Seasonally adjusted imports fell by 11% in December relative to November 2008 and exports fell by 4%. Relative to October 2008, imports fell by 1% in November 2008 while exports fell by 4%. On an unadjusted basis, the value of imports in December 2008 was down 19% on December 2007 while the value of exports was up 9%. The value of imports in November 2008 was down 28% while the value of exports was down 7% on November 2007. Evidence of a collapse in world trade has been growing.
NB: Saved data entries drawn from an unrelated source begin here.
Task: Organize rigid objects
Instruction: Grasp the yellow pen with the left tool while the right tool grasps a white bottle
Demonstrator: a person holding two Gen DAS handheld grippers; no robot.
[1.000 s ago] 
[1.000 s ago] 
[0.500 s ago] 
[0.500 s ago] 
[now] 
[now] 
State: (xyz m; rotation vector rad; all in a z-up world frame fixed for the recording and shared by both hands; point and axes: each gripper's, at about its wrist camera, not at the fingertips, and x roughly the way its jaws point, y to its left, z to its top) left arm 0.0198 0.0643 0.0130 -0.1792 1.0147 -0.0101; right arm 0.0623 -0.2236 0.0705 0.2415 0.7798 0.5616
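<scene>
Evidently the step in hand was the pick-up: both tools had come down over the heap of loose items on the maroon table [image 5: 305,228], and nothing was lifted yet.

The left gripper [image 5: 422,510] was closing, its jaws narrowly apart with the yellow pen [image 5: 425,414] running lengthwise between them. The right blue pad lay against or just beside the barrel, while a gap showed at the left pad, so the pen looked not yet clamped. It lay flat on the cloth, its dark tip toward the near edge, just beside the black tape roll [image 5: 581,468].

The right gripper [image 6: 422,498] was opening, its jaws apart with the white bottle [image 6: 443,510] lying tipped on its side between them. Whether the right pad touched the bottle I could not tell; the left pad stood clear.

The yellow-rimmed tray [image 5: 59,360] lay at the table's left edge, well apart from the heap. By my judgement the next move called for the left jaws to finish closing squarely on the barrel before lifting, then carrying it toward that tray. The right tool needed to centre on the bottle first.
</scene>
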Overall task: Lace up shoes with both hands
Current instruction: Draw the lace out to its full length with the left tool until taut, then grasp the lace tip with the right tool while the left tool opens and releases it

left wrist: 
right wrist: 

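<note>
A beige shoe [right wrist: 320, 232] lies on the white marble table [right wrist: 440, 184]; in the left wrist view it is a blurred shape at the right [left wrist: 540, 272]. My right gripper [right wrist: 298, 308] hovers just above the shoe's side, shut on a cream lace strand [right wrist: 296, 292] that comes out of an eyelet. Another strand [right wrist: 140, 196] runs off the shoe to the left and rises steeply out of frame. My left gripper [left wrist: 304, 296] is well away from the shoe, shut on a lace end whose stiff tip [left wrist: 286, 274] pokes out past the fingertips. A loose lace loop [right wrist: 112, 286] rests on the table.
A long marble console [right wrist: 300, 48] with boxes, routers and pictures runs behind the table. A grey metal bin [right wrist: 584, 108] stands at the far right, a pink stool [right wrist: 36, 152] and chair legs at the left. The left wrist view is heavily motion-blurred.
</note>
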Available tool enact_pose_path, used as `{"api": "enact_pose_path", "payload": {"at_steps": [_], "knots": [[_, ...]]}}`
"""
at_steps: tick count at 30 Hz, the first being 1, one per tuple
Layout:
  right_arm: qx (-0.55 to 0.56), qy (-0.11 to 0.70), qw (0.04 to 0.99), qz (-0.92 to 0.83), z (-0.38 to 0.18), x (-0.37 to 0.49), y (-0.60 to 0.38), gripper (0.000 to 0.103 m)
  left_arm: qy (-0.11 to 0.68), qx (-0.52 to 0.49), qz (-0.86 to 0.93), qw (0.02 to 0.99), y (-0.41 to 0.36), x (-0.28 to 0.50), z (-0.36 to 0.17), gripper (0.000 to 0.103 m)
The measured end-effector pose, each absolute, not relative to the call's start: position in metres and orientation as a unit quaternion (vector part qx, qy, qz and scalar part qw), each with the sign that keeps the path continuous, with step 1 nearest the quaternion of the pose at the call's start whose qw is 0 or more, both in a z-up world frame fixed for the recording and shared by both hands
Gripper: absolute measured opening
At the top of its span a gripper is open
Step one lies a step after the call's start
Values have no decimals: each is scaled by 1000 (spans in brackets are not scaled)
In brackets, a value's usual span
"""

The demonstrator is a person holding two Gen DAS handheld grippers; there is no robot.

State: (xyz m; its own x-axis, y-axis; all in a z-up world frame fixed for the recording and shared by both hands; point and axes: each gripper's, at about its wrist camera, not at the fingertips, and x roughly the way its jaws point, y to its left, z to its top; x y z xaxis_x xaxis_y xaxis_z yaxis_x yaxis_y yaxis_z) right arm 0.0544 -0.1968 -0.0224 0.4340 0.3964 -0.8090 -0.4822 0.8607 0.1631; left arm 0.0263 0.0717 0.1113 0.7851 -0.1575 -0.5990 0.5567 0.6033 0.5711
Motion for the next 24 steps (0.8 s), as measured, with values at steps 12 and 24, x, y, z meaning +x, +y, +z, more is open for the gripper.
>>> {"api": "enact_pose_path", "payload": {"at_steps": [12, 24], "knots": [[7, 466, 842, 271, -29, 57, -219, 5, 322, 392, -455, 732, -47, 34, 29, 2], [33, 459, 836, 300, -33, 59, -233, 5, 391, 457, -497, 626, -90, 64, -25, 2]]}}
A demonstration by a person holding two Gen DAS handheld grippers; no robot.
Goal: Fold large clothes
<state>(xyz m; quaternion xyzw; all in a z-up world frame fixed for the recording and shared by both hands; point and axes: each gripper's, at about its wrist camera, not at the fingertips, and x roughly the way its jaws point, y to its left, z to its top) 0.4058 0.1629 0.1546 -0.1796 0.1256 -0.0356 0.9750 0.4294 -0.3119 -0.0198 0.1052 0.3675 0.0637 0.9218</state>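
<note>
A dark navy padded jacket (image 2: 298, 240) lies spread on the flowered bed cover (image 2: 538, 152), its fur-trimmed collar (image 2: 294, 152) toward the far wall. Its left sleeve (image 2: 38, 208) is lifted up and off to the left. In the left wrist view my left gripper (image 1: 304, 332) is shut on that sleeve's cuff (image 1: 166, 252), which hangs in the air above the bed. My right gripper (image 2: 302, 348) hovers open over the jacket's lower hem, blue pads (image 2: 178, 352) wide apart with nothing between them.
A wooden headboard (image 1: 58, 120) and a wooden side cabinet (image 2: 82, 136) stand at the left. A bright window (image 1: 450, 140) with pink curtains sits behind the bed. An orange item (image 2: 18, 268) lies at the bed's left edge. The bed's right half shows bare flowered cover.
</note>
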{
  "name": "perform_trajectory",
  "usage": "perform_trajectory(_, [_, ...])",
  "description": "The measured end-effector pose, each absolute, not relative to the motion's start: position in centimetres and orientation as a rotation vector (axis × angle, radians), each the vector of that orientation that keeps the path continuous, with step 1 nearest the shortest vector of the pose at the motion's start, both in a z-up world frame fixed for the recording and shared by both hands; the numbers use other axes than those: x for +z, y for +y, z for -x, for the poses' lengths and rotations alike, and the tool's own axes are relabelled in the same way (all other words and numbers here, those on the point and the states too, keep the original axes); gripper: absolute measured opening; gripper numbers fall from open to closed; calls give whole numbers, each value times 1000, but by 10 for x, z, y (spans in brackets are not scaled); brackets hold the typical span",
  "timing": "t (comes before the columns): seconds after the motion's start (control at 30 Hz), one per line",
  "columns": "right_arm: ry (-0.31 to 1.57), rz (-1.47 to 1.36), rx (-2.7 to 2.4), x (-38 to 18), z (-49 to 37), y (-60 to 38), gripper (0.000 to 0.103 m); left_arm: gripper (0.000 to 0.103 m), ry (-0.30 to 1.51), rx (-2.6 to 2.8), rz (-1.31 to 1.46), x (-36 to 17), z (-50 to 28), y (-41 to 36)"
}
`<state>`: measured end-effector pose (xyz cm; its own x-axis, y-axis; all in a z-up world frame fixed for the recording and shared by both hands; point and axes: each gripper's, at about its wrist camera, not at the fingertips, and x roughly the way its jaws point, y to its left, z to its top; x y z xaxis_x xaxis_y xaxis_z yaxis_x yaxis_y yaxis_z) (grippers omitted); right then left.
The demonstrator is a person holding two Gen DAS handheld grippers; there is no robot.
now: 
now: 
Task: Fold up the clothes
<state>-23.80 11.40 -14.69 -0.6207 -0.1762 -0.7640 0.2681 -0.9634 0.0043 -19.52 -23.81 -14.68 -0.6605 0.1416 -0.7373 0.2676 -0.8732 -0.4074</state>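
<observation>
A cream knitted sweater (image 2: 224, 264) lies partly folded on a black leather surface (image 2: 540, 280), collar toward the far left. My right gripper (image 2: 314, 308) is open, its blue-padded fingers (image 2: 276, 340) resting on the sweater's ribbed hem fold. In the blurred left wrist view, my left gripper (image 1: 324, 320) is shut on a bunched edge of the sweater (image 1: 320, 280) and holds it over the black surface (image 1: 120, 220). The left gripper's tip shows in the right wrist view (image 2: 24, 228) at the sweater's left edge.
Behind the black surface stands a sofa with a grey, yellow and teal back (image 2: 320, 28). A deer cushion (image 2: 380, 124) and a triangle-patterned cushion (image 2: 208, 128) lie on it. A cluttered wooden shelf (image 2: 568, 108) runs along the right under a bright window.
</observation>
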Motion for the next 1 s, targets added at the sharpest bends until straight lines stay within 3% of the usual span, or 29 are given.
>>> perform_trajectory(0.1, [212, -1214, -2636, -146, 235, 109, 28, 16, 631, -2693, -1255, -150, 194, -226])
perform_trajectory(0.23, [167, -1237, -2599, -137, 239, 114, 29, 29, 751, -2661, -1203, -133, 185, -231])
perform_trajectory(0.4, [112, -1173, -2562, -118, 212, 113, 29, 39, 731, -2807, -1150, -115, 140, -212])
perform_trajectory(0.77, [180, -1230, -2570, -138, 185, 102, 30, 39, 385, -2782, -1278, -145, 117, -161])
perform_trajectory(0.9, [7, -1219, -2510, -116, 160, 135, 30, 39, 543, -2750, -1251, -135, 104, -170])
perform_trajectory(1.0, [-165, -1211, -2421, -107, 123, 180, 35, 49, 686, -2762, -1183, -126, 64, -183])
Irish exports, which are dominated by US companies, have remained relatively resilient so far.
The January-November figures for 2008 when compared with those of 2007 show that:
Exports decreased from €83,062m to €79,873m (-4%) – Computer equipment decreased by 27%, Organic chemicals by 10%, Vegetables and fruit by 42%, Industrial Machinery by 15% and Metalliferous ores by 21%.
Chemical materials increased by 35%, Medical and pharmaceutical products by 12%, Professional, scientific and controlling apparatus by 30% and Petroleum products by 41%.
Goods to Switzerland decreased by 22%, the Netherlands by 16%, Germany by 10%, Great Britain by 5% and the Philippines by 49%. Goods to China increased by 21%, Malaysia by 52%, the United States by 2%, Spain by 9% and Poland by 34%.
Imports decreased from €58,392m to €52,794m (-10%) – Computer equipment decreased by 26%, Road vehicles by 26%, Aircraft by 17% and Electrical machinery by 13%.
Petroleum products increased by 11%, Natural gas by 36%, Fertilisers by 71% and Medical and pharmaceutical products by 18%. Goods from Great Britain decreased by 7%, China by 18%, France by 13%, the United States by 6%, Japan by 28%, SouthKorea by39%and Germany by 15%.
Goods from Denmark increased by 50%, the Netherlands by 6%, Poland by 65%, Russia by 73% and Finland by 33%.
Dr. Ronnie O'Toole, Chief Economist, National Irish Bank:
Growing evidence of a sharp reduction in global trade....
Since the start of the year, the evidence of a collapse in world trade has been growing, with the dramatic fall in Japanese exports in January of 45% highlighting the shockwaves racing through global supply chains. While falling commodity prices since the summer gave some taste of what was to come, the extent and uniformity of the decline in exports globally has been shocking, although tentative signs of stablisation are now emerging. Particularly hard hit have been consumer durables and investment machinery, both of which Ireland is less exposed to as an exporter.
... as countries like Ireland cut spending ....
Falling imports in Western economies such as Ireland are largely to blame, with American and European buyers pulling back on import orders. CSO figures for December for Ireland showed that seasonally adjusted exports actually grew in December compared to December 2007, though more notable was the sharp fall in imports, particularly from Asia. There are a number of factors behind this fall. Belt tightening by Irish consumers is resulting in falling imports of consumer goods, which are down 10% on the previous year. Further, the postponement of investment plans by firms has resulted in a halving in the value of imported machinery in the final months of the year.
... though changes in Ireland's industrial structure also important...
Most imports into Ireland are, however, of parts and components (particularly in electronics) which are sent for further processing, and are often ultimately re-exported as part of a finished product. Ireland is now importing less of these components for both temporary and permanent reasons. In the short term, declining trade prospects have resulted in firms cutting back the amount of inputs they are buying in the expectation of lower future exports. This compounds a longer run trend in Ireland of a shift out of some areas of electronics - as evidenced by the closure of Dells Irish manufacturing facility - which will reduce Ireland's long-term export and import of electronics.
... while stable exports has resulted in a surge in the trade surplus...
However total exports from Ireland were relatively stable in December, rising by 4% on December 2007, as the growth in pharmaceuticals compensated for the continued decline in electronics. However this still represents a month-on-month fall of 4%. The broad picture of relatively resilient exports is consistent with Eurostat figures which showed that new export orders in Ireland were stable in December. As pharmaceuticals are not as import-intensive as electronics, this has helped fuel the trade surplus, which by the end of 2008 was running at €1 billion a month higher than the end of 2007, while the December figure was the highest monthly trade surplus in almost five years.
. .which will reduce Ireland's current account deficit in 2009.
In total, Ireland's merchandise trade surplus grew by €4 billion to €29.5 billion in 2008, and on current trends will grow by significantly more in 2009. This should result in a halving of Ireland's current account deficit in 2009, which stood at well over 5% of GDP in 2007/2008. This deficit was the result of high investment and consumption levels at the height of the property boom, and its unwinding reflects a - very painful - return of standards of living to more sustainable levels.